More than a decade ago, Zachary Lock-man published a masterful overview of the “state of the field” in his Contending Visions of the Middle East: The History and Politics of Orientalism (Cambridge University Press, 2004). He recommends we read his new book, Field Notes, as a companion volume, and he is right: they are very different but complementary perspectives on the practice of history. Contending Visions emphasizes the ideas and intellectual debates that have shaped the American study of (and policy toward) the Middle East; Field Notes examines the individuals and institutions — particularly those at foundations and universities — that incubated and disseminated those ideas in the early years of the development of area studies, from the 1930s to the 1970s.

For readers of a certain age and professional formation, the experience of reading Field Notes may be a bit like rediscovering your high school yearbook and looking over the faculty pages: you encounter names you had not recalled in years, and when you find your old physics teacher, you realize that he was also the coach of the soccer team. So it was for me at least, as I read about the early days of the Social Science Research Council’s Committee on the Near and Middle East, established in 1951; I rather wished I could convene my graduate school chums for an evening of reminiscing about J. C. Hurewitz, Majid Khadduri, Charles Issawi, and the many other worthies of the founding generation who populate these pages.1

More important, however, is Lockman’s conclusion, which he is too generous to draw as starkly as I: the institutional builders were not the intellectuals of the field — and the institutions suffered for it. The protagonists in Contending Visions — those who actually had a vision of the Middle East and a view to how understanding it should be approached: Hamilton Gibb, Albert Hourani, Bernard Lewis, and Edward Said — played little or no role in the construction of the centers, departments, and programs that shaped generations of American social scientists, humanists, and policy advocates.
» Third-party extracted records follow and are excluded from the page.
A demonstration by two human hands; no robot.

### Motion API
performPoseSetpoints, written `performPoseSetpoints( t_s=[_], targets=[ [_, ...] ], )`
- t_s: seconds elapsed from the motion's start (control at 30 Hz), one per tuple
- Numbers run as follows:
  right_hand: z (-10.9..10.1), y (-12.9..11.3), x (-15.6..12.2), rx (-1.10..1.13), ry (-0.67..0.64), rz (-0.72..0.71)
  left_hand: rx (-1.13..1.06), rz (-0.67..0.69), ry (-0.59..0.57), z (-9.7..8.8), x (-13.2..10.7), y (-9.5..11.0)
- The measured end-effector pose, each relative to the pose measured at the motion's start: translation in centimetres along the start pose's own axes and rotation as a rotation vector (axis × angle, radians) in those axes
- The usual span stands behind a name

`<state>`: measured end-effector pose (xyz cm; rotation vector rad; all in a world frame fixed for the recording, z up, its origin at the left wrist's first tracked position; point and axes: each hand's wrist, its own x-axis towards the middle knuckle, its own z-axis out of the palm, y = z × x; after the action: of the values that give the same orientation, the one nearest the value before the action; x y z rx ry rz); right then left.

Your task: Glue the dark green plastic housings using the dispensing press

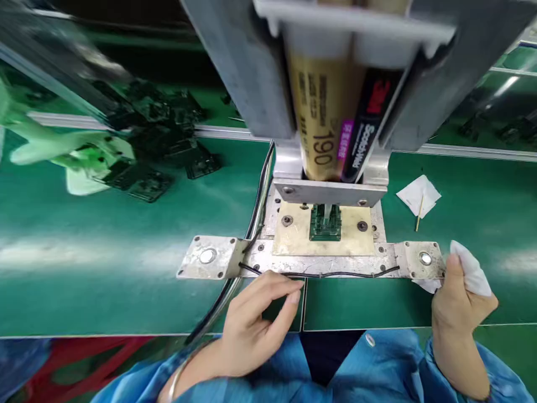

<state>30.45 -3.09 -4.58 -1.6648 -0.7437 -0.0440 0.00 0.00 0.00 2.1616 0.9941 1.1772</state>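
A small green circuit board [325, 225] sits on a cream plate [289, 240] in the metal fixture, beneath a dispenser nozzle. Above it a gold and black adhesive cartridge [321, 123] stands in a grey bracket. My left hand [258, 324] hovers at the fixture's front edge, near a thin black cable. Its thumb and index fingertip lie close but apart, with nothing visible between them. Beside the fixture's right-hand button [425, 258], my right hand [459, 305] is closed around a crumpled white wipe [472, 271]; some white material also shows left of that hand.
A folded white wipe [418, 196] with a thin stick [420, 211] lies on the green bench at right. At left, another person's gloved hand [79, 157] is by piled dark circuit boards [168, 129]. A cable bundle [218, 302] crosses the bench beside the left button block [207, 256].
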Motion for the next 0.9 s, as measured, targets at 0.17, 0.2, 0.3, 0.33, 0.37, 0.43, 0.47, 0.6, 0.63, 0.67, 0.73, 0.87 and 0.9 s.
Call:
performPoseSetpoints(
  t_s=[0.17, 0.2, 0.3, 0.33, 0.37, 0.43, 0.47, 0.6, 0.63, 0.67, 0.73, 0.87, 0.9],
  targets=[
    [-0.3, -0.2, 0.6, -0.095, -0.048, -0.008, 0.170, -0.137, -0.075, -4.1, 3.3, 1.7],
    [-0.3, -0.4, 0.6, -0.093, -0.041, -0.002, 0.202, -0.179, -0.106, -4.6, 4.3, 1.6],
    [-0.1, -1.1, 0.1, -0.030, 0.015, 0.032, 0.218, -0.293, -0.236, -5.0, 7.3, 0.7],
    [-0.1, -1.2, 0.0, 0.010, 0.035, 0.026, 0.205, -0.327, -0.279, -4.8, 8.2, 0.3],
    [0.0, -1.3, -0.1, 0.062, 0.044, 0.004, 0.189, -0.366, -0.321, -4.4, 9.1, -0.1],
    [0.3, -1.2, 0.0, 0.185, 0.026, -0.090, 0.146, -0.449, -0.401, -3.5, 10.5, -1.0],
    [0.4, -1.1, 0.1, 0.241, 0.009, -0.147, 0.114, -0.488, -0.430, -3.1, 11.0, -1.4],
    [0.6, -1.0, 0.6, 0.352, -0.035, -0.245, -0.106, -0.573, -0.473, -1.7, 12.2, -2.4],
    [0.6, -1.0, 0.6, 0.349, -0.037, -0.229, -0.165, -0.586, -0.468, -1.6, 12.3, -2.4],
    [0.6, -1.1, 0.6, 0.336, -0.035, -0.201, -0.216, -0.604, -0.460, -1.6, 12.4, -2.2],
    [0.3, -1.2, 0.4, 0.289, -0.014, -0.129, -0.286, -0.651, -0.445, -1.8, 12.6, -1.7],
    [-0.1, -1.3, 0.1, 0.234, 0.005, -0.035, -0.308, -0.797, -0.498, -2.7, 12.9, -0.5],
    [-0.1, -1.3, 0.1, 0.241, 0.002, -0.025, -0.297, -0.834, -0.513, -2.9, 12.9, -0.3]
  ],
)
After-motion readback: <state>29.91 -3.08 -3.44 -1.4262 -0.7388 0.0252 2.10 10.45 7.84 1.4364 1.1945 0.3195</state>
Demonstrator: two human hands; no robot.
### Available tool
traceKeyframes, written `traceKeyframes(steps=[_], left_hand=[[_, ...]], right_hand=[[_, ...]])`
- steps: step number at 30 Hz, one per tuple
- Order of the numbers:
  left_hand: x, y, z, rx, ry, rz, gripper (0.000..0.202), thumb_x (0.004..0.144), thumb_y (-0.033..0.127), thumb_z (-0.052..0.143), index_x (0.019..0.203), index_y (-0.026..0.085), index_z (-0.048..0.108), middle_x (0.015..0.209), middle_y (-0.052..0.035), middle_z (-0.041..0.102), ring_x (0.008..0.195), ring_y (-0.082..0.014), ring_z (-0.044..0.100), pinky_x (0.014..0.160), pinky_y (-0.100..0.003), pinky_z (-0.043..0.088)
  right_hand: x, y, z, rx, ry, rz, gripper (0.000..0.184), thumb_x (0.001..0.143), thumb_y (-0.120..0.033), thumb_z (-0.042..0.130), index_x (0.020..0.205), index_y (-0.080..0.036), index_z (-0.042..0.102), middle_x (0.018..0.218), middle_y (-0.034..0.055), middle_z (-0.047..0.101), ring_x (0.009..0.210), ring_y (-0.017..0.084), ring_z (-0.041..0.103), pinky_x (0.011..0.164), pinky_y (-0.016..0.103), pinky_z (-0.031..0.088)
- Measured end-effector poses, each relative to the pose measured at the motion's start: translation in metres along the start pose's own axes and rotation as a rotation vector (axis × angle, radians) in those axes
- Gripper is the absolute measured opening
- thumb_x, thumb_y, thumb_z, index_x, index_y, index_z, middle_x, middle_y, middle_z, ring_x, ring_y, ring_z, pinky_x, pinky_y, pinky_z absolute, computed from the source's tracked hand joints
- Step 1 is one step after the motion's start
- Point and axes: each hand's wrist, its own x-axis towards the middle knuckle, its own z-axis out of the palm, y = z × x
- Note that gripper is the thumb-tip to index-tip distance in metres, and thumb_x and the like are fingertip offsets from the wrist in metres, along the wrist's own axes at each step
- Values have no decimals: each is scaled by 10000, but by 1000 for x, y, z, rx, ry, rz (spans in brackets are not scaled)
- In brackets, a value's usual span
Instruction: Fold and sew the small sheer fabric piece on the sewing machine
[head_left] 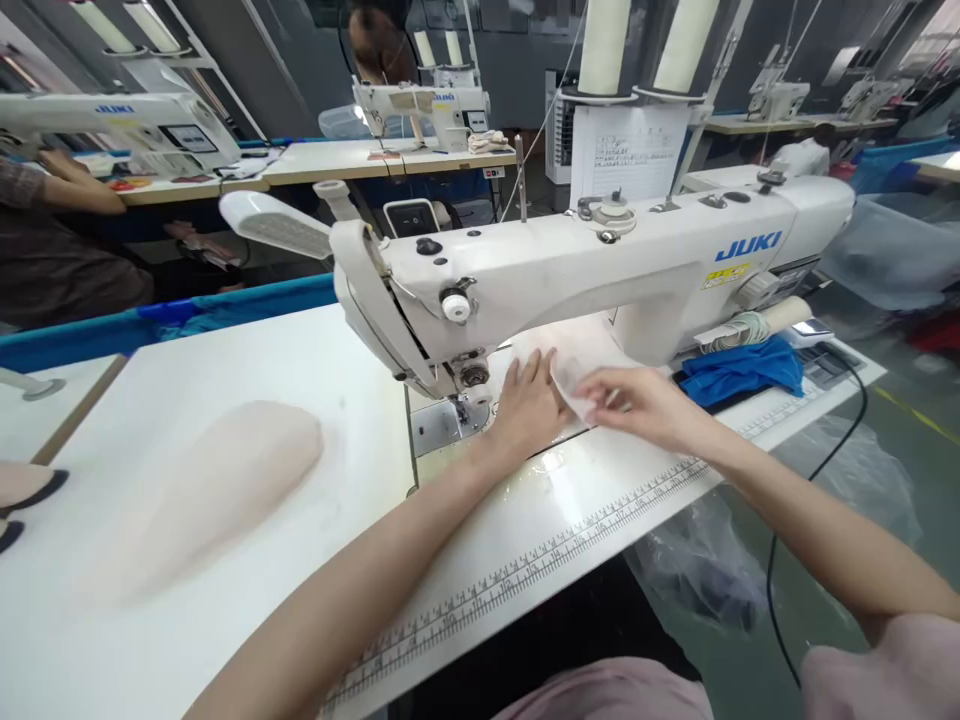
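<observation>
A white JUKI sewing machine (600, 265) stands on the white table (225, 620). My left hand (529, 405) lies flat, fingers stretched, on a small pale pink fabric piece (568, 378) just right of the needle and presser foot (472, 395). My right hand (637, 400) pinches the near edge of the same piece, fingers closed on it. The piece rests on the machine bed under the arm.
A pile of pale pink fabric pieces (225, 480) lies on the table at left. A blue cloth (739, 370) sits under the machine's right end. A ruler strip (525, 570) runs along the table's front edge. Another person's arm (71, 185) rests at a far-left station.
</observation>
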Motion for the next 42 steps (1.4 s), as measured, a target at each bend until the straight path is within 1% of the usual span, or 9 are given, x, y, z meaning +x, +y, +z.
traceKeyframes(steps=[5, 9, 12, 15, 18, 24, 30, 34, 42], left_hand=[[-25, 4, -13, -80, 58, 23, 498, 962, 333, 407, 1428, 163, 360, 1538, -106, 314, 1445, -287, 198, 1185, -495, 129], [-82, 8, -41, -549, 251, -50, 287, 993, 309, 322, 1019, 181, 578, 986, -69, 680, 901, -193, 631, 787, -336, 492], [-129, 11, -60, -731, 377, -5, 315, 978, 376, 377, 726, 217, 480, 644, -2, 558, 595, -148, 547, 555, -277, 425], [-161, 15, -66, -574, 433, 35, 315, 798, 506, 668, 811, 234, 508, 656, 19, 575, 562, -145, 539, 494, -262, 408], [-177, 20, -65, -538, 414, -206, 237, 804, 421, 678, 898, 259, 532, 734, 22, 610, 590, -141, 550, 451, -236, 396], [-185, 10, -70, -968, 227, -344, 204, 919, 351, 511, 768, 248, 601, 758, 9, 633, 700, -154, 575, 635, -260, 490], [-183, -19, -81, -1421, 108, -521, 384, 881, 495, 548, 609, 223, 536, 641, -5, 548, 599, -144, 505, 526, -258, 479], [-177, -37, -80, -1622, -282, -503, 446, 851, 507, 576, 549, 206, 445, 570, -12, 559, 508, -143, 524, 537, -311, 527], [-165, -20, -74, -1249, -111, -452, 310, 811, 387, 627, 1053, 237, 504, 1046, -55, 618, 865, -191, 631, 657, -297, 536]], right_hand=[[-32, -24, 10, 172, -480, 51, 168, 833, -337, 654, 801, -178, 698, 756, -3, 680, 659, 107, 560, 599, 227, 394], [-33, -37, 27, 318, -419, 95, 252, 841, -408, 647, 761, -174, 597, 667, -43, 565, 583, 78, 426, 515, 213, 301], [-27, -49, 45, 445, -340, 74, 311, 842, -430, 643, 703, -183, 516, 634, -58, 483, 583, 76, 385, 515, 213, 288], [-19, -62, 66, 520, -250, 0, 339, 840, -430, 646, 660, -184, 497, 615, -59, 461, 577, 76, 387, 515, 218, 289], [-11, -74, 85, 571, -177, -77, 384, 853, -433, 629, 616, -182, 460, 611, -55, 461, 585, 75, 404, 547, 226, 310], [-1, -81, 100, 744, -199, -42, 428, 790, -459, 691, 569, -175, 459, 559, -68, 445, 554, 62, 390, 531, 214, 317], [13, -68, 91, 973, -685, 116, 382, 734, -375, 766, 555, -159, 507, 550, -55, 557, 554, 64, 506, 556, 206, 396], [22, -60, 87, 965, -962, 186, 318, 751, -356, 749, 592, -156, 559, 586, -60, 548, 559, 57, 494, 555, 204, 406], [25, -54, 101, 680, -548, 200, 407, 746, -361, 739, 516, -163, 468, 483, -79, 464, 495, 54, 472, 528, 207, 412]])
The early institution-builders, many of whom came out of wartime government service in the Office of Strategic Services (OSS), the precursor of the Central Intelligence Agency (CIA), were pragmatic, confident in the conviction that more information and analysis of the Middle East was wanted, but in many ways diffident, almost timid, about the ends to which such analysis should be put. Hence the many funny, self-deprecating ways in which they admitted failure: Lockman quotes Columbia political scientist (and founder of the university’s present-day School of International and Public Affairs) Schuyler Wallace as noting in 1952 “his satisfaction that for the third time in his life he had been present at the birth of a new professional term” (p. 122) and Columbia historian Richard Bulliet lamenting in 1984 the likelihood that no “new funding will reinvigorate and revalidate outgrown concepts of Middle East studies, … the penetration of Middle East scholarship in the disciplines and overall university communities will remain stagnant, mediocrity will continue unabated and we will all find ourselves in one hell of a mess ten years hence” (p. 240). [End Page 171]

Although Lockman’s story ends in the late 1980s, he foreshadows the “hell of a mess” anticipated by Bulliet and he implicitly offers an explanation. The fundamental flaw in the efforts to realize the ambitions of the institution-builders was their self-imposed need to avoid giving offence. Lockman catalogs the reliance of the university-based centers on major foundations for funding, the apprehension of the founders of the Middle East Studies Association (MESA) that the Israel-Palestine dispute might infect its collegial ranks, the aspiration of many Middle East studies scholars to clout in US policy circles. All of this contributed to a noncommittal reticence about the issues of most import in the region that ultimately, and inevitably, proved self-defeating. Those...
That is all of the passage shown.